2. Try to understand what’s driving her behavior. Is she under pressure from her manager? Has there been a recent incident in the company that is making her more nervous than usual? If there’s a negative outcome on a big event, is she worried it will affect her future? Offer a kind word and show that you understand what needs to be done and you are committed to the job.
3. Anticipate what he/she needs. If you know that your boss “needs” to see an update every morning, be sure to have it prepared and on his desk first thing. If you can alleviate some of the worry, you may find that your boss isn’t checking up on you all the time.
4. Talk with your boss. Get together and set goals along with how your boss wants you to communicate your progress (email, meeting, text?). Ask him what he needs to see to feel comfortable with how you’re doing.
5. Clarify exactly what needs to be done, as well as how and when. Nail down the details beforehand and be prepared to update your boss regularly.

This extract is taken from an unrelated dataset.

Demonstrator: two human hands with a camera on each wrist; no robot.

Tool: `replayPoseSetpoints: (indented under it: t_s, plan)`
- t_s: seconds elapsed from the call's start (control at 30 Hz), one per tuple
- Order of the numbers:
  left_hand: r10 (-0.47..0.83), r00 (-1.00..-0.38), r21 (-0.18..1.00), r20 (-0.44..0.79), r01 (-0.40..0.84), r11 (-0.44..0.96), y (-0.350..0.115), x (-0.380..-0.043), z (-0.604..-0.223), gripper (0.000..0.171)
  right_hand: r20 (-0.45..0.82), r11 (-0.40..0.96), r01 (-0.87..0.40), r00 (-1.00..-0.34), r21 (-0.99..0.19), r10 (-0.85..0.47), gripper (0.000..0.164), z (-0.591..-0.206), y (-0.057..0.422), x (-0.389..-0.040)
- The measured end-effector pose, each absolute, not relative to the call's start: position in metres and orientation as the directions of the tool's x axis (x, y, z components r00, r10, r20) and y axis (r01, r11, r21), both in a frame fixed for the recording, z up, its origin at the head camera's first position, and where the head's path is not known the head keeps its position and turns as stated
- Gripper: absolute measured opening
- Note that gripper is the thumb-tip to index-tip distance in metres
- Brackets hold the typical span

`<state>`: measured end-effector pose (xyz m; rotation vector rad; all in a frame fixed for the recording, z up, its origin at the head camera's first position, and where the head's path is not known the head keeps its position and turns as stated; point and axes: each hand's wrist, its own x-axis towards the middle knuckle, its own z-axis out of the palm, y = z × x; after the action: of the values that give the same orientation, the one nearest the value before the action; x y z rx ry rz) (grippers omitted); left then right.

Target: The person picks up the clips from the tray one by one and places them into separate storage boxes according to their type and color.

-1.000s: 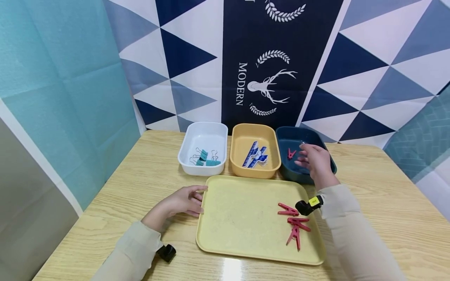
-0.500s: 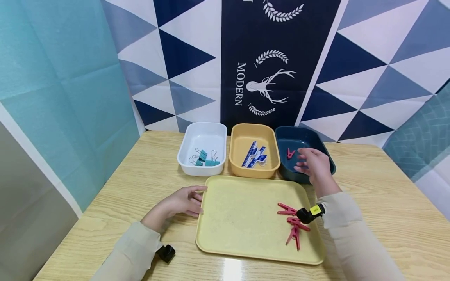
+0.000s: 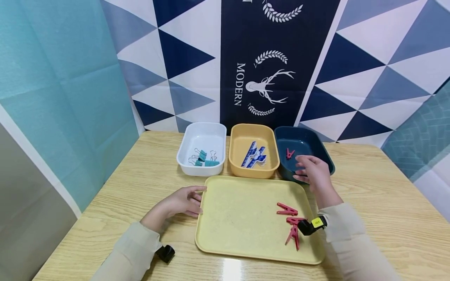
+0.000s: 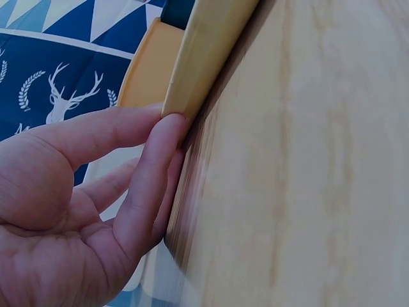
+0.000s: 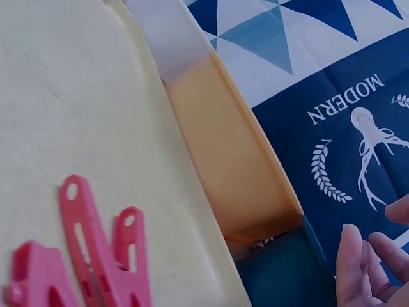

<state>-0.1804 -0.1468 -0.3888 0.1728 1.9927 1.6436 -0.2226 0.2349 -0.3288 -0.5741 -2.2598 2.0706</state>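
Observation:
My left hand (image 3: 181, 201) rests its fingertips against the left rim of the pale yellow tray (image 3: 242, 218); the left wrist view shows fingertips on the rim. Above the front of the dark blue bin (image 3: 311, 141) hovers my right hand (image 3: 314, 173), fingers loosely bent and holding nothing. One red clothespin (image 3: 290, 153) lies in that bin, left of the hand. Several more red clothespins (image 3: 287, 209) sit on the tray's right side, partly covered by the right wrist camera in the head view. Pink-looking clothespins (image 5: 89, 236) appear close up in the right wrist view.
The white bin (image 3: 204, 134) holds several teal binder clips (image 3: 212, 163). Beside it, the orange-yellow bin (image 3: 253, 130) contains blue-and-white clips (image 3: 258, 158). All three bins stand in a row behind the tray on the wooden table (image 3: 140, 183), before a patterned cloth.
My right hand has drawn back slightly toward the tray, over the blue bin's front. The left hand stays at the tray rim, and the clothespins have not moved.

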Motion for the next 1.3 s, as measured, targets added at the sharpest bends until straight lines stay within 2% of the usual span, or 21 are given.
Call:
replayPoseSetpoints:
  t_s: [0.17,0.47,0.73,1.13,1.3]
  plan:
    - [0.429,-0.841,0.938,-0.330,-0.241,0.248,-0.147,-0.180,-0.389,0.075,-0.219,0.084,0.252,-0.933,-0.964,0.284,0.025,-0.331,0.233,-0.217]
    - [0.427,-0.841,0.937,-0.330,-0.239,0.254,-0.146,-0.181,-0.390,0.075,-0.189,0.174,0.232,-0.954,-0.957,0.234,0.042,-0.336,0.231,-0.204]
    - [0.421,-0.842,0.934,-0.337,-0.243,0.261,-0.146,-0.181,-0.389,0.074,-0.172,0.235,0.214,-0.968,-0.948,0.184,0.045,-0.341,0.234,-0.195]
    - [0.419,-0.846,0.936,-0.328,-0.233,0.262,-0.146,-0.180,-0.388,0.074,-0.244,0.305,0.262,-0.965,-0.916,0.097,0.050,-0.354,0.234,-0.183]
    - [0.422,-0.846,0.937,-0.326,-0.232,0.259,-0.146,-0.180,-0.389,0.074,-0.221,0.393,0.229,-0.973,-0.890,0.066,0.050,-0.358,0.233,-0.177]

6. Encourage your boss to share the big picture. If you are part of a larger event, it helps to understand the overall goals so you can better see how to contribute. Once you know how your job fits in, reassure your boss that you understand how your job contributes the overall success of the event.
7. Be honest about what’s going on. If there’s been a mistake or something fell through the cracks, don’t hide it. Share the facts and find a solution. Transparency is critical if you want your boss to trust you.
8. Respectfully communicate how you feel. This can be a tricky conversation that you should have when you’re feeling calm…not when you’re frustrated and upset. Don’t take it personally. It’s more about him/her than about you. Carefully explain that you feel he/she doesn’t trust you to do your job. Ask for the opportunity to complete a small task independently, to be reviewed and discussed after completion. Do a great job and it just might help your boss understand that you can work autonomously.